1865年のサロンに送られた「オランピア」は、「草上の昼食」以上に激しい罵倒を浴びた。批評家の誰一人としてこの絵を評価するものはなかった。これは芸術ではなく卑猥な見世物だという侮蔑の言葉が一斉に浴びせかけられたのである。この絵のどこがそんなに卑猥なのか。現代の鑑賞者になかなか理解できないが、当時の批評家には、こんな絵を公衆の眼にさらすのは許しがたい蛮行と映ったのだ。

同じような構図の絵は前例がなかったわけではない。たとえばティツィアーノの「ウルビーノのヴィーナス」とかゴヤの「裸のマヤ」だ。だがそれらは卑猥とは受け取られなかった。「草上の昼食」のモデルとなった「田園の奏楽」が卑猥とは見なされなかったのと同じだ。それら先行する作品が神話的あるいは想像の上での世界を描いているのに対して、マネの作品は現実の世界を描いているということが、批評家たちの神経を刺激したのだ。女の裸体は想像の世界で思い描いてもよいが、またその想像をイメージ化しても許されるが、現実の世界に生きている女の裸体を公衆の面前にさらすことは許されない行為なのだ。

この絵が露骨なエロティシズムを目的にした卑猥なものだと受け取られたについては、この絵にそうした想念を挑発するような要素が認められるのも事実だ。
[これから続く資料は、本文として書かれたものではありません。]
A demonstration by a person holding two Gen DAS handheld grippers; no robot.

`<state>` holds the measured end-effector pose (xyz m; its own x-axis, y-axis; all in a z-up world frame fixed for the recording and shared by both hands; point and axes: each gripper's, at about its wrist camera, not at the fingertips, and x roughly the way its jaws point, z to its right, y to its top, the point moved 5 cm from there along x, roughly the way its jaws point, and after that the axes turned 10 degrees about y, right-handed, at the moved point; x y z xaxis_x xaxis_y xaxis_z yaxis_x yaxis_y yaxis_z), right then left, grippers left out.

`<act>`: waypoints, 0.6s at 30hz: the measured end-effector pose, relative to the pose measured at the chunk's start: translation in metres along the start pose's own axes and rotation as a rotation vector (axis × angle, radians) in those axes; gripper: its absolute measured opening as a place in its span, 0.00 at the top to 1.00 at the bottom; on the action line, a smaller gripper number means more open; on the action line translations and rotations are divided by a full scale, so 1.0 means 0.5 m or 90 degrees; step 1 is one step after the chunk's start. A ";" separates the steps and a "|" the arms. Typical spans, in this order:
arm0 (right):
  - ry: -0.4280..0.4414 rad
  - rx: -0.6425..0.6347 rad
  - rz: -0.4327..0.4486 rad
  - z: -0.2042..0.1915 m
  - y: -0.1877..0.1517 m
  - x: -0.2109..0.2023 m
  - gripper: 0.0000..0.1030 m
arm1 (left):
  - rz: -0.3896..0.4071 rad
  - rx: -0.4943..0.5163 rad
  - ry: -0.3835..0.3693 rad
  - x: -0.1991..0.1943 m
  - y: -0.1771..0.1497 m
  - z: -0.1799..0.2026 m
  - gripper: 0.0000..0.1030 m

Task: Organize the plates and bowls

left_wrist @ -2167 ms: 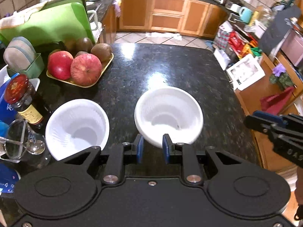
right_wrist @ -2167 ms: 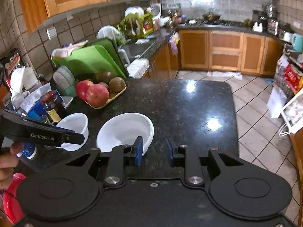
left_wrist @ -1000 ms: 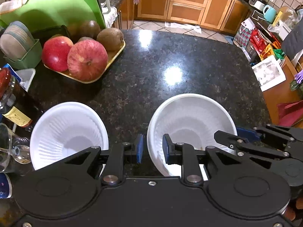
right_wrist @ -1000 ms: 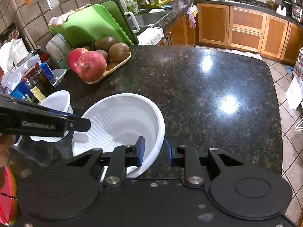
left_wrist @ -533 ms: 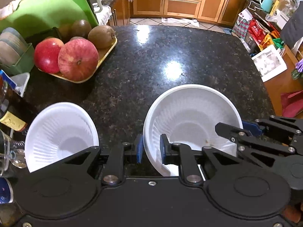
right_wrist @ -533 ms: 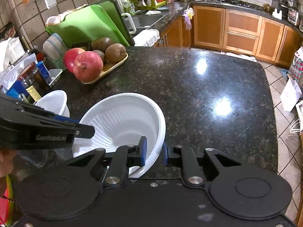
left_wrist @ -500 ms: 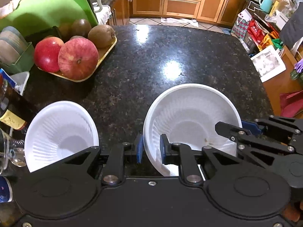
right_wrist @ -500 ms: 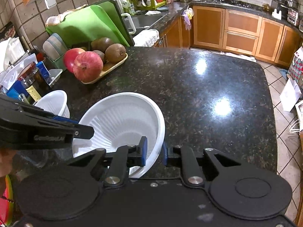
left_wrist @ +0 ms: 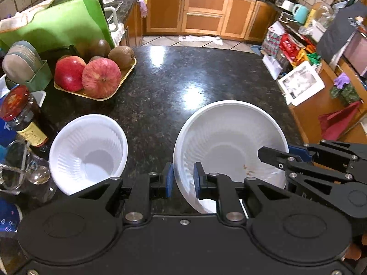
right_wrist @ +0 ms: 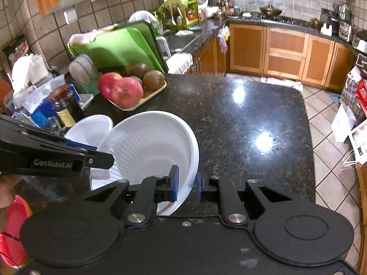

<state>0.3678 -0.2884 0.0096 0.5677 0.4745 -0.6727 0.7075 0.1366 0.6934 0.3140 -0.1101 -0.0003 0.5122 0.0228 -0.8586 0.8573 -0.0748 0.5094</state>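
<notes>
Lifting large bowl [left_wrist: 229, 133] off counter [left_wrist: 174, 84]

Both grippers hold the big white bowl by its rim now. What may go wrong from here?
1. The left gripper and right gripper pinch only the thin rim of the large white ribbed plastic bowl; it may flex or slip out.
2. The smaller white ribbed bowl sits close beside it; a careless swing could knock it toward the dark glass sauce bottle with a red cap.

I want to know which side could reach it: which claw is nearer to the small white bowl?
Left. The left claw grips the big white bowl's rim beside the small white bowl; the right claw grips the far rim.
</notes>
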 end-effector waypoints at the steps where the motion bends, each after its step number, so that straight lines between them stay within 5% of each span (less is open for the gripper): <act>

裸の女を黒人の女がエスコートするのは淫売窟の慣行を思い出させたし、「ウルビーノのヴィーナス」の犬に変えて黒猫を持ってきたのは、女陰を連想させる。猫は女陰の隠語として使われていたのである。

ボードレールはこの絵にインスピレーションを得て、自分が一匹の猫となって巨大な女の裸体に戯れるという内容の詩(女巨人)を書いた。また、エミール・ゾラは、この絵は率直な気持ちから描かれたのであって、そこには卑猥な意図は含まれていないと、マネを擁護した。マネに好意的だったのは、美術関係者ではなく、作家や詩人たちだったのである。

なお、オランピアのモデルはヴィクトリーヌ・ムーランである。